Thomas asked, “Lord, we don’t know where you are going. How can we know the way?”
Jesus answered, “I am the way, the truth, and the life. No one comes to the Father except through me. If you have really known me, you will also know the Father. From now on you know him and have seen him.”
Philip said, “Lord, show us the Father; that will be enough for us.”
Jesus replied, “Don’t you know me, Philip, even after I have been with you all this time? Whoever has seen me has seen the Father. How can you say, ‘Show us the Father’? Don’t you believe that I am in the Father and the Father is in me? The words I have spoken to you I don’t speak on my own. The Father who dwells in me does his works. Trust me when I say that I am in the Father and the Father is in me, or at least believe on account of the works themselves. I assure you that whoever believes in me will do the works that I do. They will do even greater works than these because I am going to the Father. I will do whatever you ask for in my name, so that the Father can be glorified in the Son. When you ask me for anything in my name, I will do it.

Some initial thoughts leading up to Sunday

The opening words of Jesus in this passage, “Don’t be troubled… Trust in God. Trust also in me.” are almost all the words that need to be said. 
Of course, there is more that could be said out of this rich passage. And I will probably say some more, but, I do wonder sometimes if fewer words are better.

We might do well simply to take these words, and ‘chew’ them over a few times. 
‘Don’t be troubled… Trust in God. Trust also in me.’
The invitation to trust in God is an invitation into a deep ocean of endless goodness, grace, energy, forgiveness, rest…The endless source of all we need for our living.

How do these words sit with you today, this Wednesday 6th May 2020?

Are these words of Jesus, a word for you today?
Don’t be troubled… trust in God… trust also in me…


Don’t be troubled by the lockdown

Don’t be troubled by rising agitation

in yourself

in other’s struggles

Don’t be troubled by scenes from around the world

Don’t be troubled by what the future may or may not be

for you

for your family

for church

for our communities

‘Don’t be troubled,’ Jesus says. ‘Trust in God. Trust also in me.’ 

“I take refuge in you.” The Psalmist says. 

Looking at the photo of the Sefton Bivvy, I can imagine many a tramper who have found refuge within its tin walls when the weather has turned bad, a place to rest and grab a bite to eat after navigating the challenging terrain to reach it.

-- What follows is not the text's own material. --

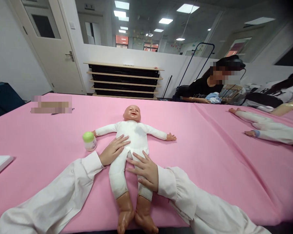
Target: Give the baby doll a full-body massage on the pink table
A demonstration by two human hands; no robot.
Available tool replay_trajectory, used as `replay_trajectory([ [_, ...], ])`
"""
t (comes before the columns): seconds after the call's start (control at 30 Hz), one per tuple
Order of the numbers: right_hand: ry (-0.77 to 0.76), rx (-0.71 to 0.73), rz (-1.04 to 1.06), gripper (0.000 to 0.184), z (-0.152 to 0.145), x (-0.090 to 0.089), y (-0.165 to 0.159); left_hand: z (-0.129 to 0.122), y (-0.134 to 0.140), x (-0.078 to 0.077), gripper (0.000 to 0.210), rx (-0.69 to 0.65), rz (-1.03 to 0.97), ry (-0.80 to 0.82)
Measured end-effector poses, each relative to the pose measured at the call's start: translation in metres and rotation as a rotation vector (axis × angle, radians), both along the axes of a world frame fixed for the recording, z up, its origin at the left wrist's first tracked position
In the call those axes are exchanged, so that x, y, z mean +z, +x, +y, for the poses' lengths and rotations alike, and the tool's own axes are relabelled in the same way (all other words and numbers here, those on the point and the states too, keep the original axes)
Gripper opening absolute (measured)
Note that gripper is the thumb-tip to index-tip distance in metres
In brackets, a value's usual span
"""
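On the pink table cover [200, 169] a baby doll [133, 133] lies on its back, its head away from me and its feet at the near edge. It has a white cloth body with both arms spread. My left hand [115, 148] rests flat on the doll's lower belly and hip, fingers apart. Across the top of the doll's leg on the right lies my right hand [146, 170], its fingers spread. A small white jar with a green lid [89, 141] stands upright beside the doll's hand, left of my left hand.
A second doll [271, 126] lies at the far right. Beyond the table a person in black [202, 87] holds blue cloth, with another person [288, 87] farther right. A white object [0, 164] sits at the left edge. Low shelves [124, 79] stand by the wall.
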State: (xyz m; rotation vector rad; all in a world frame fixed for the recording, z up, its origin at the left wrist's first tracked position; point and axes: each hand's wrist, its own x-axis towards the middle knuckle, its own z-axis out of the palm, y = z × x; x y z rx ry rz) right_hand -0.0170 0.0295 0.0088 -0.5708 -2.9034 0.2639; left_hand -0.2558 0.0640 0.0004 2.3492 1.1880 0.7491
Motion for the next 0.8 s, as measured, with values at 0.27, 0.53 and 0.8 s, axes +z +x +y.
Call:
replay_trajectory([
  [0.27, 0.020, -0.015, 0.051, 0.040, 0.002, -0.007, 0.005, -0.028, 0.011, 0.004, 0.050, 0.059, 0.096, -0.057],
  [0.53, 0.057, -0.033, 0.091, 0.041, 0.003, -0.017, 0.004, -0.098, 0.012, 0.006, 0.058, -0.011, 0.182, -0.023],
  [0.8, 0.021, -0.044, 0.093, 0.040, 0.002, -0.018, 0.004, -0.113, -0.004, 0.023, 0.040, -0.328, -0.010, -0.332],
])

Relief from the icy wind perhaps. And yet, what amazing sights there are to see there. 

Is this a sense of what trusting in God offers?

Rest and refuge and yet at the same time, so much more?

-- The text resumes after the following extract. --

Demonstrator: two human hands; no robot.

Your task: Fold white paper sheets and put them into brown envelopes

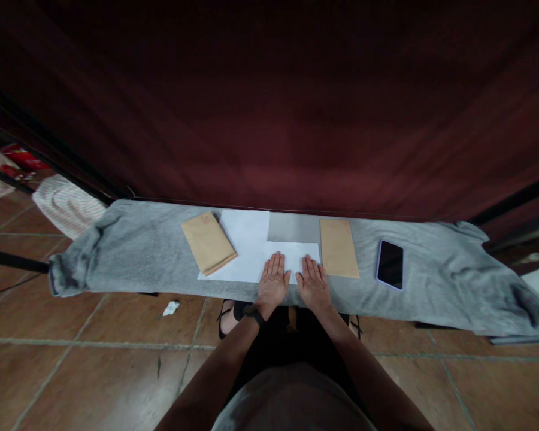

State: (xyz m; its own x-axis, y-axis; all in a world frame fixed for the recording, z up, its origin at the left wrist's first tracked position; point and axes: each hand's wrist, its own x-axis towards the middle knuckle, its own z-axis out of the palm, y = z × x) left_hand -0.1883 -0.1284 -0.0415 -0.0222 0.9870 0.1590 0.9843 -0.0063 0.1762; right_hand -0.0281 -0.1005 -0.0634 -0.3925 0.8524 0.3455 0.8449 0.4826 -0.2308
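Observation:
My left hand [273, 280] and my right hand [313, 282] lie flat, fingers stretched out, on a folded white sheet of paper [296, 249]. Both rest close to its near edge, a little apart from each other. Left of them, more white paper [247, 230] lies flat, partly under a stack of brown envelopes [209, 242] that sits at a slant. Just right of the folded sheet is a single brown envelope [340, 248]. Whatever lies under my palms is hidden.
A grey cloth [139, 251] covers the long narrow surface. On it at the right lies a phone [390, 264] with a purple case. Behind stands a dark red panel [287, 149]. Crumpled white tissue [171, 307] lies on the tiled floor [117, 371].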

Take a moment with God in prayer

Are you troubled?

If you are, what about?

Chew over those words of Jesus in a moment of stillness…Don’t be troubled. Trust in God. Trust also in me.

If you aren’t troubled perhaps consider what trusting in God means for you. 

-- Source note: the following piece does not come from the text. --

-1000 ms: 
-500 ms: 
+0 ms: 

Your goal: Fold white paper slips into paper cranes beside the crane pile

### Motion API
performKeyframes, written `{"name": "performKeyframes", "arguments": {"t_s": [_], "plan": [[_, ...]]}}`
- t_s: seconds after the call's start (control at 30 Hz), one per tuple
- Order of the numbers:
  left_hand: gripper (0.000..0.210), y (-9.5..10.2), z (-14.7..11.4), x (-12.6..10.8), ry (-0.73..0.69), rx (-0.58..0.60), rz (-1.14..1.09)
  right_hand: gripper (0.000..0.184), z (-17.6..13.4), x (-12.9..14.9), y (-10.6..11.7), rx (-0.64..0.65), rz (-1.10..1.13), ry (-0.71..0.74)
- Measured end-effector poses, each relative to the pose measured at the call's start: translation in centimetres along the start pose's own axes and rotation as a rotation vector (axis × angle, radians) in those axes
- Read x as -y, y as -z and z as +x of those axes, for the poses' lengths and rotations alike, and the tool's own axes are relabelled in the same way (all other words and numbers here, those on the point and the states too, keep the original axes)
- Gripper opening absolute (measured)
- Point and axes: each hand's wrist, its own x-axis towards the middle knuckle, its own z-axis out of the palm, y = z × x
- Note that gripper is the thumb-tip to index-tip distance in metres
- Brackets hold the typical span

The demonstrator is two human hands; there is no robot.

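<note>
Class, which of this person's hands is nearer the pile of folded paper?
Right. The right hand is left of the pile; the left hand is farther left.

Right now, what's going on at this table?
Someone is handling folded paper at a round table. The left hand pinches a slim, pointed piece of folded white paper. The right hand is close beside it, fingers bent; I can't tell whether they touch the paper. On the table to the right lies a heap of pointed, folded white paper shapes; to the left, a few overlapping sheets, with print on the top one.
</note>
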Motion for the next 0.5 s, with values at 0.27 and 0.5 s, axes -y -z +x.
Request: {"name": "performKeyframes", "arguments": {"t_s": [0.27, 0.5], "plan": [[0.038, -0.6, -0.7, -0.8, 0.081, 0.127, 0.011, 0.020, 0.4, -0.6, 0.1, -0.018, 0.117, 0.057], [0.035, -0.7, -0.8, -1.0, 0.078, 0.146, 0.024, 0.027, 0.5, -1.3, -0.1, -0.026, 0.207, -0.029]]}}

If you had to describe it to someone, what would you say?

Does that mean something for you today?

A Prayer

O God,

whose greatness knows no limits, 

whose wisdom no bounds,

whose peace excels all understanding;

you who love and help us beyond measure— help us to love you.

Though we cannot fully do so because of your infinite goodness,

increase and deepen our understanding so that we may love you more and more; 

through Jesus Christ our Lord. Amen.

—Bernard of Clairvaux (1090–1153)

Go gently, go lightly

Go gently, go lightly, go safe in the spirit,

live simply, don’t carry much more than you need:

go trusting God’s goodness, go spreading God’s kindness,

Stay centred on Jesus and where he will lead.

Go singing, go bringing the gifts of the Spirit,

go hopefully searching for things that are true:

in living, in loving, whatever befalls you,

God keep you, God bless you in all that you do.